◆ Exercise details
All the data beneath this line is to be reproduced exactly.

*** Available data Section Begins ***

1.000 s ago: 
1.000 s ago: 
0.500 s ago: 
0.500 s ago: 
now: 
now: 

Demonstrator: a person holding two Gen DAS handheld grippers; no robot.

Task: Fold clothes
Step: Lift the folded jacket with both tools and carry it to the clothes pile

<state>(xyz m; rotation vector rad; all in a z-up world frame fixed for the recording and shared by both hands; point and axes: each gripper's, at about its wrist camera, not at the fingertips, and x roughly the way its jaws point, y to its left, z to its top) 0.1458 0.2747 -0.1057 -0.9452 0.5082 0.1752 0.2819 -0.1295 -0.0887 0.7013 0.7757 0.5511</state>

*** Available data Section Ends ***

◆ Solved exercise
1.000 s ago: 
1.000 s ago: 
0.500 s ago: 
0.500 s ago: 
now: 
now: 

Demonstrator: a person holding two Gen DAS handheld grippers; no robot.

Task: Fold clothes
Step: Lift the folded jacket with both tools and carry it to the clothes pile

<state>(xyz m; rotation vector rad; all in a z-up world frame fixed for the recording and shared by both hands; point and axes: each gripper's, at about its wrist camera, not at the fingertips, and x roughly the way its jaws point, y to its left, z to its top) 0.1458 0.2747 -0.1057 -0.9452 0.5082 0.1752 0.2819 -0.1295 -0.0887 0.7013 0.7757 0.5511</state>

No further work remains in this exercise.